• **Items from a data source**
-------------------------

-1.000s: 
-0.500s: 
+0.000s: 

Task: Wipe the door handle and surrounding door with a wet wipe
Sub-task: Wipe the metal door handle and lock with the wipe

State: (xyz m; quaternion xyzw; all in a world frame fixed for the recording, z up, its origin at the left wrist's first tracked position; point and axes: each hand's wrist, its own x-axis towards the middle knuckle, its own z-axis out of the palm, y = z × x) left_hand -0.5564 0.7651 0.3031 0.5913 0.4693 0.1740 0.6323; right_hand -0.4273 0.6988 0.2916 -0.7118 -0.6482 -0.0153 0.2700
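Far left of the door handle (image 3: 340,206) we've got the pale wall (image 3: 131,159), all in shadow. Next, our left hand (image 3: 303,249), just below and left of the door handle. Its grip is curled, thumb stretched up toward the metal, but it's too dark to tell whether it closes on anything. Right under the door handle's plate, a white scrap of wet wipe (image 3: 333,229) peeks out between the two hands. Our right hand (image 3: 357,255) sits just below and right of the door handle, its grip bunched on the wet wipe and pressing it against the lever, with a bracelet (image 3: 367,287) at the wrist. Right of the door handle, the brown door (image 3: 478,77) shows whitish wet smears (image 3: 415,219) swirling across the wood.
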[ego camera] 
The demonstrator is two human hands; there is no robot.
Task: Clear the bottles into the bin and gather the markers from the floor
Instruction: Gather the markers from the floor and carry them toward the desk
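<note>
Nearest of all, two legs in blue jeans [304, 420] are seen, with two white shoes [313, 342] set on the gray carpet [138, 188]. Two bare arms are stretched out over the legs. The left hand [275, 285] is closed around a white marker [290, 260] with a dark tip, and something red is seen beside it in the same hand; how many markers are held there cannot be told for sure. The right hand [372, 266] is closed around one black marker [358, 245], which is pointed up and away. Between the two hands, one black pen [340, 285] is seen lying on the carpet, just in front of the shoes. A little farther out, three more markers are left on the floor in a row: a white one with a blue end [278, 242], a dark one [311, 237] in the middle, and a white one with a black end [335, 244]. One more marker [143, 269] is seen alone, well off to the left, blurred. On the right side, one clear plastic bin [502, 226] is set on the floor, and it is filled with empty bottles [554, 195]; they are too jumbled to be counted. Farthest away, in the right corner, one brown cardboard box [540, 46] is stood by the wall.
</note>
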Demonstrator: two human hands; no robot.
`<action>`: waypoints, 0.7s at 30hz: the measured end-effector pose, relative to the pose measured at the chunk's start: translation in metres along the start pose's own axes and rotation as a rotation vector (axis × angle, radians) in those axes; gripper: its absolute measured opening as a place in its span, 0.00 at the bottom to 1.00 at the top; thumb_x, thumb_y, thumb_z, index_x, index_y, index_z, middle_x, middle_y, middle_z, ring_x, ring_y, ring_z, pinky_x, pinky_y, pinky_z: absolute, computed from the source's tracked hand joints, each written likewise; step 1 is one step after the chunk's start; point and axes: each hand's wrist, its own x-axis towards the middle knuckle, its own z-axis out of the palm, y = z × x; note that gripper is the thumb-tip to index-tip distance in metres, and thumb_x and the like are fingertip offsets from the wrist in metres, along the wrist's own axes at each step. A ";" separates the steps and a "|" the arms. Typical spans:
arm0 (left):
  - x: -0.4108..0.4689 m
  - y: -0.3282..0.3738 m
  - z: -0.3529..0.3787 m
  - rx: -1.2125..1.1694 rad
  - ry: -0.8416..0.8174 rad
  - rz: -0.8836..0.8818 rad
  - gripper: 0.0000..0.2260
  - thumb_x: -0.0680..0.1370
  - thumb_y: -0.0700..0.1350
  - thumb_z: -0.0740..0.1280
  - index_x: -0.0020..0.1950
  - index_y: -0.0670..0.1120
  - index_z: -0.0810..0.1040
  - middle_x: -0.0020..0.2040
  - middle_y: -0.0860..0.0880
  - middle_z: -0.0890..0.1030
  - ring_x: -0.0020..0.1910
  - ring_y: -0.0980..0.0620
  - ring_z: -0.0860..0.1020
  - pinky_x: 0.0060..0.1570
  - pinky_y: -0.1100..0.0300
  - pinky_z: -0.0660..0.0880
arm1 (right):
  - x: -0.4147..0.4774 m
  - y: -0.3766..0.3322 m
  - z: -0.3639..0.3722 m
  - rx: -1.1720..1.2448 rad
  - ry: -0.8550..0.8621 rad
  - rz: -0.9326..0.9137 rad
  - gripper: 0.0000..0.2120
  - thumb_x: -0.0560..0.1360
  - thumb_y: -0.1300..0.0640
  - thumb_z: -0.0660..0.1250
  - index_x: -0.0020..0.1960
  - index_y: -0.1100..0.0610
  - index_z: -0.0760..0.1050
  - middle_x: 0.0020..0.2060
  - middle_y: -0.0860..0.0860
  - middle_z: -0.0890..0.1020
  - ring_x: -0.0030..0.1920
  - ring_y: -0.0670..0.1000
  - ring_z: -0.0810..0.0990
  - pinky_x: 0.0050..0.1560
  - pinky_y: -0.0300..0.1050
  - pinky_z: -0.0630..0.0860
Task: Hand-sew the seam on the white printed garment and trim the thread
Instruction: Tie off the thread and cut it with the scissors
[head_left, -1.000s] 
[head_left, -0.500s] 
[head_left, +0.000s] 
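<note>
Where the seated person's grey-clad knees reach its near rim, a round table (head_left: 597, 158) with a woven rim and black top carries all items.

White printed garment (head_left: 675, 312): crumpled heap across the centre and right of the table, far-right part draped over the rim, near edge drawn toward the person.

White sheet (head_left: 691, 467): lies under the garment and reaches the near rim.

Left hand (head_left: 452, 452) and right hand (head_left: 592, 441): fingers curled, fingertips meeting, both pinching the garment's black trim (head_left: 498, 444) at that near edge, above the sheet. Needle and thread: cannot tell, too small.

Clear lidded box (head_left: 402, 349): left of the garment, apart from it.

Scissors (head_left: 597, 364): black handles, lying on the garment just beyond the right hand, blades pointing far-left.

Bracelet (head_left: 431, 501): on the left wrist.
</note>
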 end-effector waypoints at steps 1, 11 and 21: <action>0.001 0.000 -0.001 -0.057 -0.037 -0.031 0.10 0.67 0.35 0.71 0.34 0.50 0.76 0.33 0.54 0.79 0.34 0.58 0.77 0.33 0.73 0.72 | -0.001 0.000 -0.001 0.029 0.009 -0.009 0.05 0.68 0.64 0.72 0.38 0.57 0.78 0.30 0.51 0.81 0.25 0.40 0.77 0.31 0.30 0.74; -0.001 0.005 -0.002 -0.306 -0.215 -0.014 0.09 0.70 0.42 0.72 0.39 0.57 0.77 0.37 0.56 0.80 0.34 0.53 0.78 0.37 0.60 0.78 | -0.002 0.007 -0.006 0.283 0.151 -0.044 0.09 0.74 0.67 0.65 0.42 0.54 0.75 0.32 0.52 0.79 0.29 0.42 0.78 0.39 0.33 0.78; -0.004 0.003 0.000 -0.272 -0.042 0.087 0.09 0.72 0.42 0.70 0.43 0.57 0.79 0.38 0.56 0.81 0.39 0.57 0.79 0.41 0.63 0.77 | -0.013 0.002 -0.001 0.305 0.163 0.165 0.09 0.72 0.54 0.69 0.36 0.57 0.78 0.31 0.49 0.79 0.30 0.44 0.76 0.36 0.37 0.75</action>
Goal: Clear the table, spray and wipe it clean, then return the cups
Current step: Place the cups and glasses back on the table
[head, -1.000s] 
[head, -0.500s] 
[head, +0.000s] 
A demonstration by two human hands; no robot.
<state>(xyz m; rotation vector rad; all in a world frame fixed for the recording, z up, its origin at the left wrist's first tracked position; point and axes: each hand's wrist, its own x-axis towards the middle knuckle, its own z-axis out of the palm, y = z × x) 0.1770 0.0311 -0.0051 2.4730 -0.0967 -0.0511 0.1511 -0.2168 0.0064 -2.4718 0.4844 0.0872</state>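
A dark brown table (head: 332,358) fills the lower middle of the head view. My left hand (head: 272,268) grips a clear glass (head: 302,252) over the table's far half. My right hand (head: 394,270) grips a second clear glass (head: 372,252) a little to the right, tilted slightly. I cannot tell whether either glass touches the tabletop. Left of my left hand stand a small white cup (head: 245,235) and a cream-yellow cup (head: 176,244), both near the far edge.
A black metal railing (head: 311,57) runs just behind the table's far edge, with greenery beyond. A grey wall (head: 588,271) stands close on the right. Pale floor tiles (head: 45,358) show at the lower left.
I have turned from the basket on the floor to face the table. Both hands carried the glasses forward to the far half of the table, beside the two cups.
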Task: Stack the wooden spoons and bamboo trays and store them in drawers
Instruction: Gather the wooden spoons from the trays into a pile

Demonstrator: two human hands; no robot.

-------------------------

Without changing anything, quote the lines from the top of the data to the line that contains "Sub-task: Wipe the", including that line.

• **Response below**
-1.000s: 
-0.500s: 
+0.000s: 

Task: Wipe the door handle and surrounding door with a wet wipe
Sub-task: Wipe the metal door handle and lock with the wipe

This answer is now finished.